### Exercise brief
Please output every record below exactly as written, leaving out any pictures.

### Records to use
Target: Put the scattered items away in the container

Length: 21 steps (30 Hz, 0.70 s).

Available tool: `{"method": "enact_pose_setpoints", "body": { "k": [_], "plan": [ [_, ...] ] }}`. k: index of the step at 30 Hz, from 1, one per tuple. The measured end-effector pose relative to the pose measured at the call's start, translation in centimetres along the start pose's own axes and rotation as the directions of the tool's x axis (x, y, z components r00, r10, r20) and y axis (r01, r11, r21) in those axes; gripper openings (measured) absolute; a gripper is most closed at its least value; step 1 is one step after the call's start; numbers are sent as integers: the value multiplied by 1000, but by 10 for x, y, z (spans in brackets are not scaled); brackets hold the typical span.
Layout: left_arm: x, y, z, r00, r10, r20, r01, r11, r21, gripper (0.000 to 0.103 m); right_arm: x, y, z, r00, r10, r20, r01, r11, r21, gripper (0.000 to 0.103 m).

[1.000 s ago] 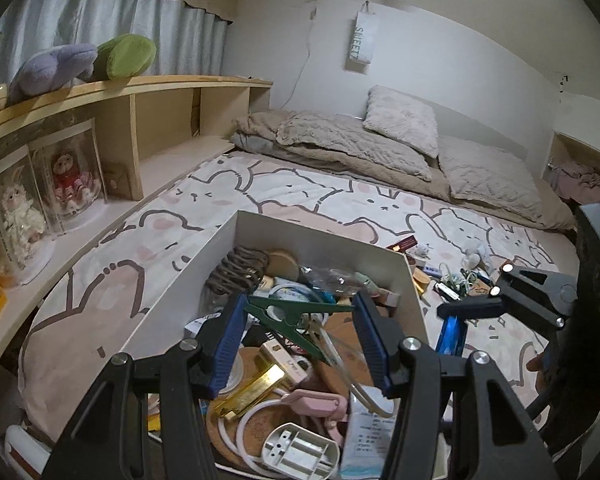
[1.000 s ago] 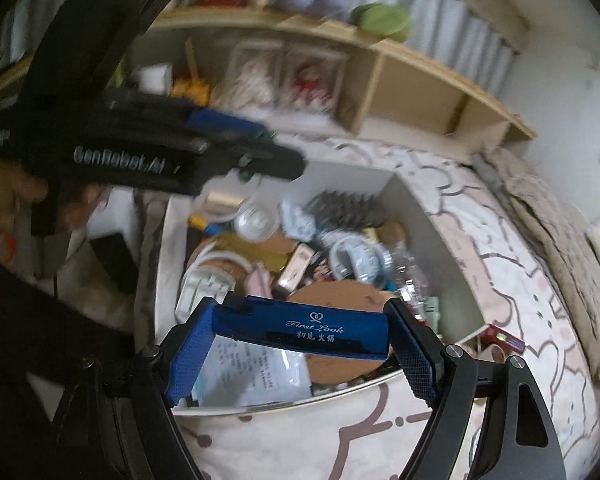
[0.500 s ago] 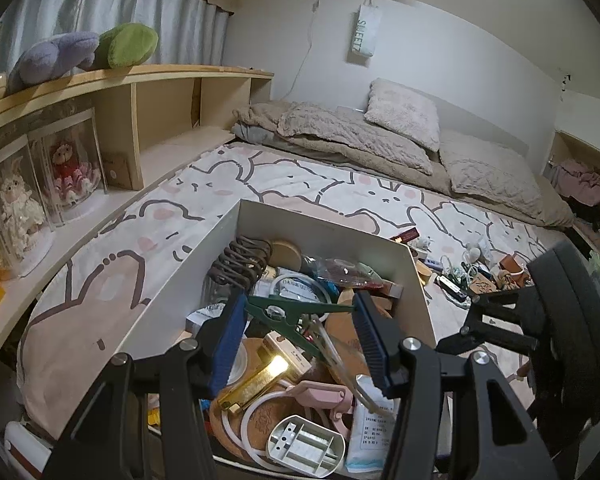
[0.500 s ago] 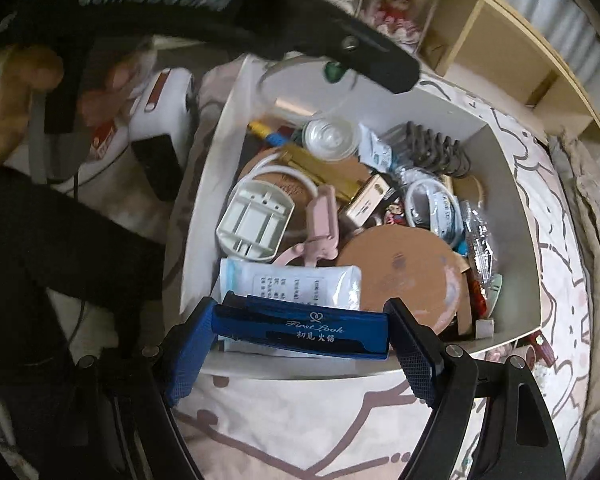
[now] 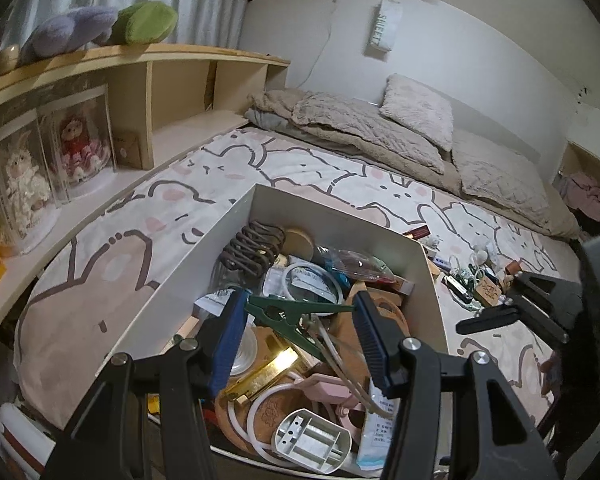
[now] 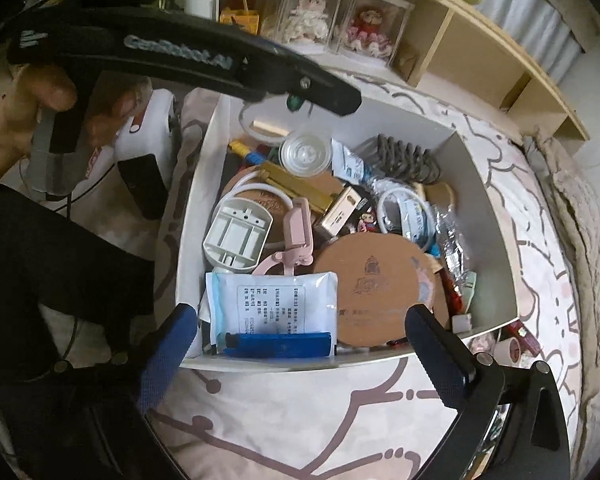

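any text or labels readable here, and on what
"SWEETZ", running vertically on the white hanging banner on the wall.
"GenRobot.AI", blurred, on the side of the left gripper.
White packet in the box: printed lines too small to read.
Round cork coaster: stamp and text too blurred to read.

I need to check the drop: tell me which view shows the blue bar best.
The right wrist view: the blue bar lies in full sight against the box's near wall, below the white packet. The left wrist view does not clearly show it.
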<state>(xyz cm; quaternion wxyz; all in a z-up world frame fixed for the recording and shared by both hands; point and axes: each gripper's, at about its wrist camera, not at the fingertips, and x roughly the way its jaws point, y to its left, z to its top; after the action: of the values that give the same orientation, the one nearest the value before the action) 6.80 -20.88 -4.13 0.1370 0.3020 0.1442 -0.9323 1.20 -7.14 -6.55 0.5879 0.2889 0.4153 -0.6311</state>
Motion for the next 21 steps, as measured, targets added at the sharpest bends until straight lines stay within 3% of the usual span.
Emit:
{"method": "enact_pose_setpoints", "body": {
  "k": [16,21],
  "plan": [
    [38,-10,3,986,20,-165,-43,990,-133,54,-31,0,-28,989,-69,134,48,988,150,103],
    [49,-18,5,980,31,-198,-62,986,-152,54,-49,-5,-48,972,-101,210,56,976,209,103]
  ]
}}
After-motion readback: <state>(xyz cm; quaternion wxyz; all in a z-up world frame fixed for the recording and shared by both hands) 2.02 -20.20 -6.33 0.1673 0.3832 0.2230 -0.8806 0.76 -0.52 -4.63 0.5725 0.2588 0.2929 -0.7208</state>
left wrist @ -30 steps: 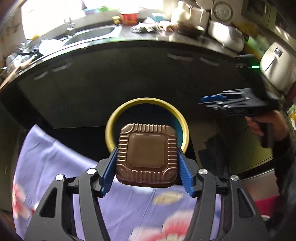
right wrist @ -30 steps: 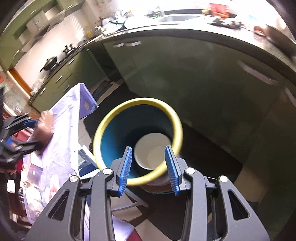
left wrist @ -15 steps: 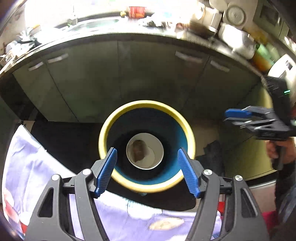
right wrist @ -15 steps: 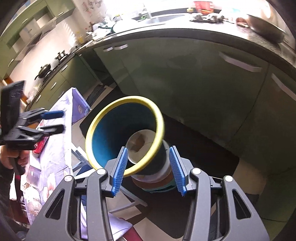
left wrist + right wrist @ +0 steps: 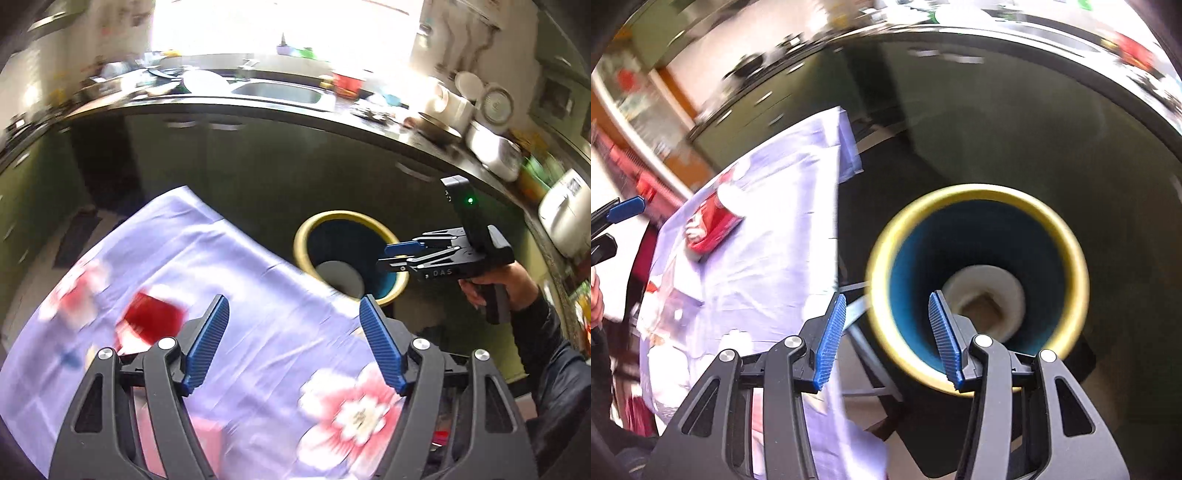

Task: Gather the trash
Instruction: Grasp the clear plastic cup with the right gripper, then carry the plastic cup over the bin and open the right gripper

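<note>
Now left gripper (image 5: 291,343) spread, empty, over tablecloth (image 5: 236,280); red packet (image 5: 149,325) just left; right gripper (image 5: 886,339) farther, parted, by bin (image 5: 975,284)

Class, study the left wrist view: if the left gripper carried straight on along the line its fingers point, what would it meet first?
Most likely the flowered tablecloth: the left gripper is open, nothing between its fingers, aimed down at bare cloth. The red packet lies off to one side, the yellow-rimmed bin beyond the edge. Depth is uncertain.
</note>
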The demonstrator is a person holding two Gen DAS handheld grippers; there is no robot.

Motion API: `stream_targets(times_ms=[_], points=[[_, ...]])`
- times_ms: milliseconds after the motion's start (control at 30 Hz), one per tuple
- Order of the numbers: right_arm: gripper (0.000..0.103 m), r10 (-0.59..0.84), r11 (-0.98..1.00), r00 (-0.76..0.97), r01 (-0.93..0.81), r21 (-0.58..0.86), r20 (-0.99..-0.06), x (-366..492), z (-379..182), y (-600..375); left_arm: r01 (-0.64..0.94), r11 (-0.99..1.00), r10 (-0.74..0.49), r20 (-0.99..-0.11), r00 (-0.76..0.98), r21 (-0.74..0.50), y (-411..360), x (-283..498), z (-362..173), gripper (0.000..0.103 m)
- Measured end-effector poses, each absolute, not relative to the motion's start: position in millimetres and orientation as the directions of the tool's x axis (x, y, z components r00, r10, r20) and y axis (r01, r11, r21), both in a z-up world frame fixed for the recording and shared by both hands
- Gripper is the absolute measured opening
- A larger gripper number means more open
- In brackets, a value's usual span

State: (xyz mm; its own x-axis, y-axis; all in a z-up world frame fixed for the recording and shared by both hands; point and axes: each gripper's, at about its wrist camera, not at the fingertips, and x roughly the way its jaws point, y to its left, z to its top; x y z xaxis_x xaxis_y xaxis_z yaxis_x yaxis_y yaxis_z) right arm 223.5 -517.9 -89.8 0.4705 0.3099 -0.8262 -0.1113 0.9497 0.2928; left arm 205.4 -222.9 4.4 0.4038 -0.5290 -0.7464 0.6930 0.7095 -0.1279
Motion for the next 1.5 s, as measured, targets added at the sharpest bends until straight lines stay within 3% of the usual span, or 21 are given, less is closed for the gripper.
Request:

### Your solution
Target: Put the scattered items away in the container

Length: 21 steps (30 Hz, 0.70 s).

Available tool: `{"method": "enact_pose_setpoints", "body": { "k": [_], "plan": [ [_, ...] ] }}`. k: index of the step at 30 Hz, from 1, one per tuple. The measured end-effector pose relative to the pose measured at the call's start, translation in centimetres along the start pose's own axes and rotation as the directions of the tool's x axis (x, y, z components r00, r10, r20) and y axis (r01, r11, r21) in those axes; gripper openings (measured) absolute; a gripper is most closed at its least value; step 1 is one step after the call's start; numbers are sent as integers: the value multiplied by 1000, but by 10 for x, y, z (spans in brackets are not scaled); brackets hold the typical span.
Layout: left_arm: x, y, z, r00, r10, r20, r01, r11, r21, gripper (0.000 to 0.103 m); right_arm: x, y, z, r00, r10, r20, r01, r11, r21, gripper (0.000 to 0.103 m).

[1.000 s ago] 
[1.000 s ago] 
[0.500 s ago] 
[0.500 s ago] 
[now] 
[now] 

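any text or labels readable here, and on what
"SWEETZ", running vertically on the white hanging banner on the wall.
"GenRobot.AI", blurred, on the side of the left gripper.
White packet in the box: printed lines too small to read.
Round cork coaster: stamp and text too blurred to read.

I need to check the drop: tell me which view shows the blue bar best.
The right wrist view: the blue bar lies in full sight against the box's near wall, below the white packet. The left wrist view does not clearly show it.
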<state>(xyz cm; quaternion wxyz; all in a z-up world frame fixed for the recording and shared by both hands; point and axes: each gripper's, at about its wrist camera, not at the fingertips, and x roughly the way its jaws point, y to its left, z to its top; after the action: of the values that give the same orientation, the one nearest the value before the action) 6.80 -20.88 -4.13 0.1370 0.3020 0.1442 -0.9323 1.20 -7.14 -6.55 0.5879 0.2889 0.4153 -0.6311</state>
Motion for the next 21 steps, as measured, targets added at the sharpest bends until straight lines stay within 3% of the usual span.
Emit:
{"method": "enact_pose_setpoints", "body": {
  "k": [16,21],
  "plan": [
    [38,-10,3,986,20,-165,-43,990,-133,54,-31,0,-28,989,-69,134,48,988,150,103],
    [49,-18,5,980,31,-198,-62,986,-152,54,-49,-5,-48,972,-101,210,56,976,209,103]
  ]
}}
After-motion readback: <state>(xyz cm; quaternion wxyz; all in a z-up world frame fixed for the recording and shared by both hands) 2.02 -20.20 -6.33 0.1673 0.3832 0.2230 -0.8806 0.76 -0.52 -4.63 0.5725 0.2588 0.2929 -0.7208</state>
left wrist @ -30 steps: 
right wrist @ -30 steps: 
left wrist @ -15 steps: 
right wrist @ -15 steps: 
left wrist + right wrist @ +0 steps: 

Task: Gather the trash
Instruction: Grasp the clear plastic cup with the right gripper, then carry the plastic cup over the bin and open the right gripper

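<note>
Now left gripper (image 5: 291,343) spread, empty, over tablecloth (image 5: 236,280); red packet (image 5: 149,325) just left; right gripper (image 5: 886,339) farther, parted, by bin (image 5: 975,284)

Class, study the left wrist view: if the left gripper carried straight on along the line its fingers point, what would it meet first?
Most likely the flowered tablecloth: the left gripper is open, nothing between its fingers, aimed down at bare cloth. The red packet lies off to one side, the yellow-rimmed bin beyond the edge. Depth is uncertain.
</note>
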The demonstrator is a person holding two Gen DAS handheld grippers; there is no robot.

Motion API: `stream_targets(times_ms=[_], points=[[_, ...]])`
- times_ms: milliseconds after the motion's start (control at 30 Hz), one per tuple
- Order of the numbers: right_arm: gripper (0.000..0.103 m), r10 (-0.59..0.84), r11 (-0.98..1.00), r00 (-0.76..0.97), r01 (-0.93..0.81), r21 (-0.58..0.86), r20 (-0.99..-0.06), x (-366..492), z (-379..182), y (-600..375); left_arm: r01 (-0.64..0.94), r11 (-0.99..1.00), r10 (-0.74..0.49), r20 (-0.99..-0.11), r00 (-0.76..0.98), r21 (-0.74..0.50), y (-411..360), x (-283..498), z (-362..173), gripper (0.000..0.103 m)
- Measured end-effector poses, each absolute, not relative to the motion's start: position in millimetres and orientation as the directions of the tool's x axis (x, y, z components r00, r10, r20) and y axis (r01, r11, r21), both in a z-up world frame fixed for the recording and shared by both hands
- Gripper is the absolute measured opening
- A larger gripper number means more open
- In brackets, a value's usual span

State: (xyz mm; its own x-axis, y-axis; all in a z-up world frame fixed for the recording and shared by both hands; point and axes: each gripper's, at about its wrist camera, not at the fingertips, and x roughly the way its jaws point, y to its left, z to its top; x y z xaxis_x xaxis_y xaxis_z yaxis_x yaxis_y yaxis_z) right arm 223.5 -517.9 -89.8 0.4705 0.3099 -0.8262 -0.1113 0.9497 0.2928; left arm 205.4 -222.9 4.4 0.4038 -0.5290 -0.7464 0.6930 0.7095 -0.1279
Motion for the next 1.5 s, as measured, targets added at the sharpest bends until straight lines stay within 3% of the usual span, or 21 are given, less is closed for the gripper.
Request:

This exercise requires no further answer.